■ YOUR GOAL
In the data below, find the line containing "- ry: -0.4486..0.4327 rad" and the line containing "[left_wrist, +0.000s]", then reproduce them and every line between, exactly. Omit pictures.

■ SUPPLIED INFORMATION

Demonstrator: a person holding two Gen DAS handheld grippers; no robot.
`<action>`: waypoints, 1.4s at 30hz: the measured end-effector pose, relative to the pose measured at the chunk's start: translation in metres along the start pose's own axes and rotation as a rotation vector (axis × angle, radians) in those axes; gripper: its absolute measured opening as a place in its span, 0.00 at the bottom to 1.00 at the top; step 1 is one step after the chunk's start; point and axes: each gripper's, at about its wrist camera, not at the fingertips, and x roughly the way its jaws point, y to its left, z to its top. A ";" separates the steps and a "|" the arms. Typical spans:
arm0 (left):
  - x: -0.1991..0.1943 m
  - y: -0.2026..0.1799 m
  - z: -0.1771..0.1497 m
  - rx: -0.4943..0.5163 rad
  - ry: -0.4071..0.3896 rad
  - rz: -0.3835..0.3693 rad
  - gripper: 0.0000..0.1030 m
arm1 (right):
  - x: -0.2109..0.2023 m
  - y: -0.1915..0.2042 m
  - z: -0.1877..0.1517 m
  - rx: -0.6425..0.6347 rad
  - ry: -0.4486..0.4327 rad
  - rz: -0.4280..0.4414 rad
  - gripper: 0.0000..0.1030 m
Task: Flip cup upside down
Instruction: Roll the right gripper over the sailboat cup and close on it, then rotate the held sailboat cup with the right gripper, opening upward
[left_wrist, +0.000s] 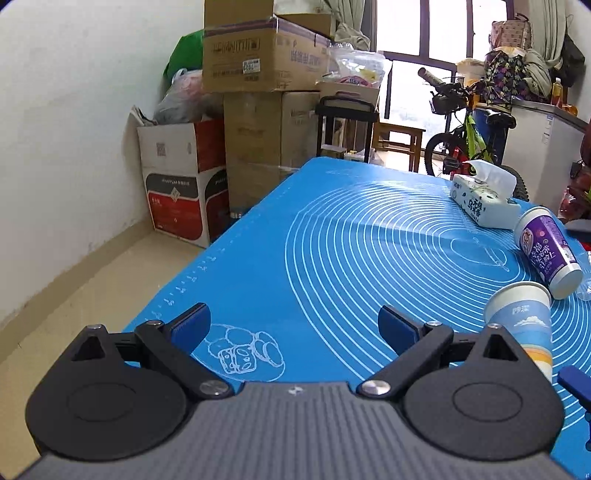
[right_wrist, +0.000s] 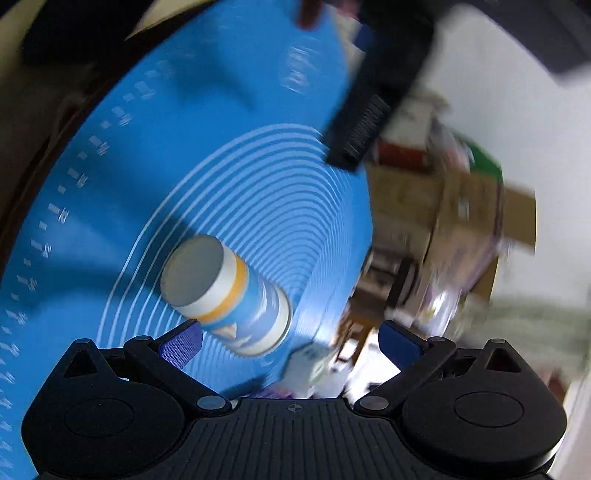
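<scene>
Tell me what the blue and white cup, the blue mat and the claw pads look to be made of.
Blue and white cup: likely paper, with a matte printed wall and a thin rolled rim. Blue mat: probably silicone, a soft sheen with printed white rings and lying flat. Pads on the right claw: seemingly rubber or textured plastic, with a fine grid pattern showing; the black linkages look like matte plastic.

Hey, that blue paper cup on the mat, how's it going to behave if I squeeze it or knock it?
The blue paper cup looks like thin paper, so it probably dents under a firm squeeze. It appears empty and light, so a nudge would likely slide or tip it on the blue mat. On its side, its tapered shape would probably roll in a curve.
</scene>
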 end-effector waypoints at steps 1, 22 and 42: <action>0.001 0.001 0.000 -0.004 0.004 -0.006 0.94 | 0.001 0.003 0.003 -0.040 -0.009 -0.003 0.97; 0.007 0.021 -0.001 -0.050 0.024 0.015 0.94 | 0.031 0.045 0.029 -0.428 -0.077 0.131 0.80; 0.007 0.020 -0.002 -0.031 0.030 0.006 0.94 | 0.030 0.044 0.024 -0.391 -0.106 0.069 0.61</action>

■ RESPONSE BELOW
  - ry: -0.4486..0.4327 rad
  - rz: -0.4280..0.4414 rad
  - gripper: 0.0000..0.1030 m
Task: Flip cup upside down
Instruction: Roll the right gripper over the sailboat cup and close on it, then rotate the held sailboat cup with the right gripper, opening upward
[left_wrist, +0.000s] 

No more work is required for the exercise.